■ **DESCRIPTION OF THE TASK**
The answer must be an exact transcription of the lines below from the first through the one containing "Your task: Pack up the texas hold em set", with the pictures left out; please add nothing else.

─── ENTRIES SHOWN ───

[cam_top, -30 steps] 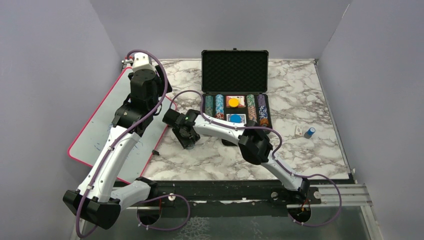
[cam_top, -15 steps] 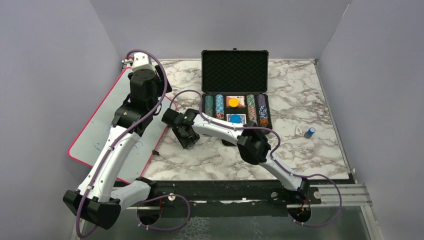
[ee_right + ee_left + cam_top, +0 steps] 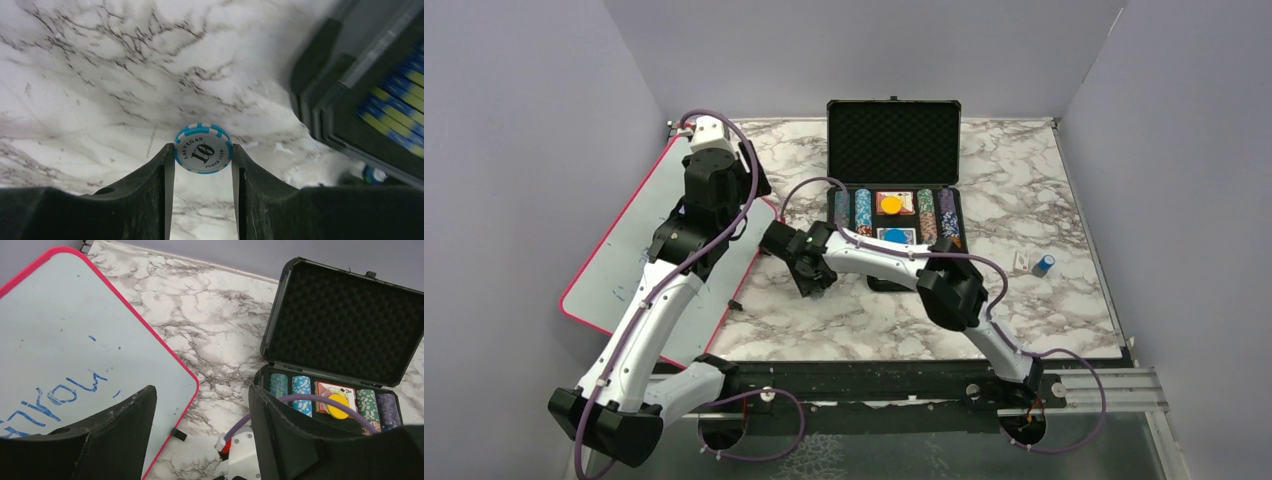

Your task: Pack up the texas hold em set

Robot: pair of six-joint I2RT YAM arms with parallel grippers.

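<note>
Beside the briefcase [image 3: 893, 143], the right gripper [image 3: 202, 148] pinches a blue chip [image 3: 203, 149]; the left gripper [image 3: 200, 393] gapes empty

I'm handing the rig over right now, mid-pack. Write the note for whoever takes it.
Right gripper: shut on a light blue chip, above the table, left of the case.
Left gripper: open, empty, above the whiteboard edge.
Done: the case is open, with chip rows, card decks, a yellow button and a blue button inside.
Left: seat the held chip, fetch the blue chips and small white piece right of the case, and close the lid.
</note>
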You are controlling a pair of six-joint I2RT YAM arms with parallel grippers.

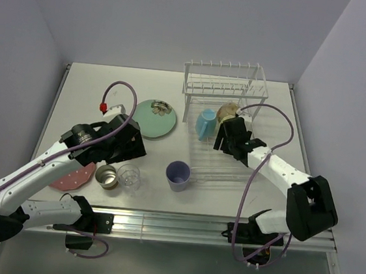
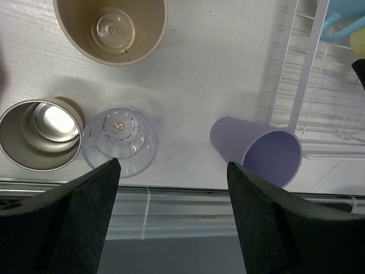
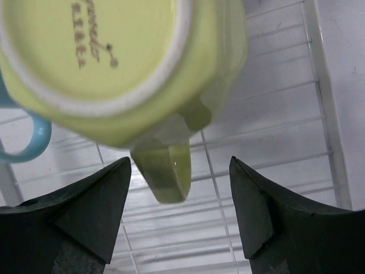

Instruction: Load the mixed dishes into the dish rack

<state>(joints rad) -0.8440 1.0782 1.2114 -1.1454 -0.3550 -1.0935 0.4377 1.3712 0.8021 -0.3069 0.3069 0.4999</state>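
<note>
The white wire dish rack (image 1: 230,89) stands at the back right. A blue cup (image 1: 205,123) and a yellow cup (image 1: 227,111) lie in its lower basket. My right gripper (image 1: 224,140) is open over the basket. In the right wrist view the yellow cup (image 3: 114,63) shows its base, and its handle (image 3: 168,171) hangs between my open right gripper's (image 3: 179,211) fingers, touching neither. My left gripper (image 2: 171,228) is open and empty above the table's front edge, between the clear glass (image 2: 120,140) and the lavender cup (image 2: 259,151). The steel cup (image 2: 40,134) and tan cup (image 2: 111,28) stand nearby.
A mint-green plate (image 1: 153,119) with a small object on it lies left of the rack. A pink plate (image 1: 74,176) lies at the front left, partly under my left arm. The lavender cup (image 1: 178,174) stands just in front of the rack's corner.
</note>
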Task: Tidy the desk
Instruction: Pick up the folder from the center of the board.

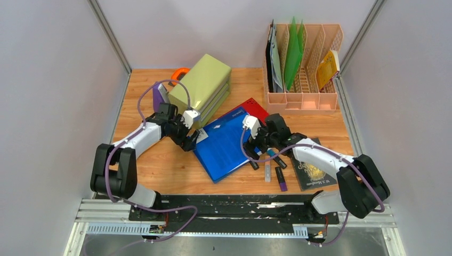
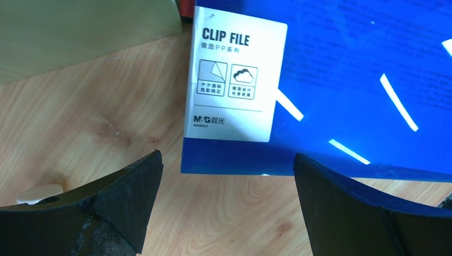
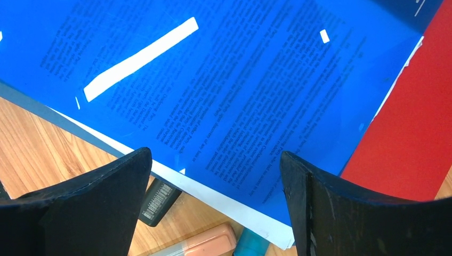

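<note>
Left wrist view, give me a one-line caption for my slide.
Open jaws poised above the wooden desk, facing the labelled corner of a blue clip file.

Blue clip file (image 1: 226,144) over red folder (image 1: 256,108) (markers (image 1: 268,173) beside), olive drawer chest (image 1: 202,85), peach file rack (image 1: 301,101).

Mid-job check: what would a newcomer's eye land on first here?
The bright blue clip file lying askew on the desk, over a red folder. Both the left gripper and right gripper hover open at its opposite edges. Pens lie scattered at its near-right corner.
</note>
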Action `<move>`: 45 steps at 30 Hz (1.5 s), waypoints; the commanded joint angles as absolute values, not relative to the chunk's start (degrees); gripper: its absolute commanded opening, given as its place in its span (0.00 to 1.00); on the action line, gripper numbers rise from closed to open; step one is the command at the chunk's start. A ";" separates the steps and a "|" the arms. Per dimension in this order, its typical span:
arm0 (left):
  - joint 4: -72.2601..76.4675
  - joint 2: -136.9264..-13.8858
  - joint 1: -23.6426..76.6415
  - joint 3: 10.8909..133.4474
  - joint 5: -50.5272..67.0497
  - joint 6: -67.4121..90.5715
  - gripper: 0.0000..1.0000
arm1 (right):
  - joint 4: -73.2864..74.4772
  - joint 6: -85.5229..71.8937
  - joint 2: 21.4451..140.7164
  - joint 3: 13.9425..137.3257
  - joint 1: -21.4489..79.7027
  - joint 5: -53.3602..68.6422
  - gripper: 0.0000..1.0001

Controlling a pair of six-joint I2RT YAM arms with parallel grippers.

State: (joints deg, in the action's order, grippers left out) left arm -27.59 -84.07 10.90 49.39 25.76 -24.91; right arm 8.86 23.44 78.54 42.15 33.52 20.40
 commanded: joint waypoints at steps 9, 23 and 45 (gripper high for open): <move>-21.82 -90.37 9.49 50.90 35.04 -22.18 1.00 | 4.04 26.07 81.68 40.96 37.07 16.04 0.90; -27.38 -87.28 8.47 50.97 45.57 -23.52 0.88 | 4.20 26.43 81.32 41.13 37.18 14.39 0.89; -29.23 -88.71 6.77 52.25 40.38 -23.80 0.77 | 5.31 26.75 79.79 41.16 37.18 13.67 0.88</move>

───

■ **TASK RESPONSE**
[cam_top, -30 steps] 
[cam_top, -15 steps] 
[ee_right + ee_left + cam_top, +0 steps] 

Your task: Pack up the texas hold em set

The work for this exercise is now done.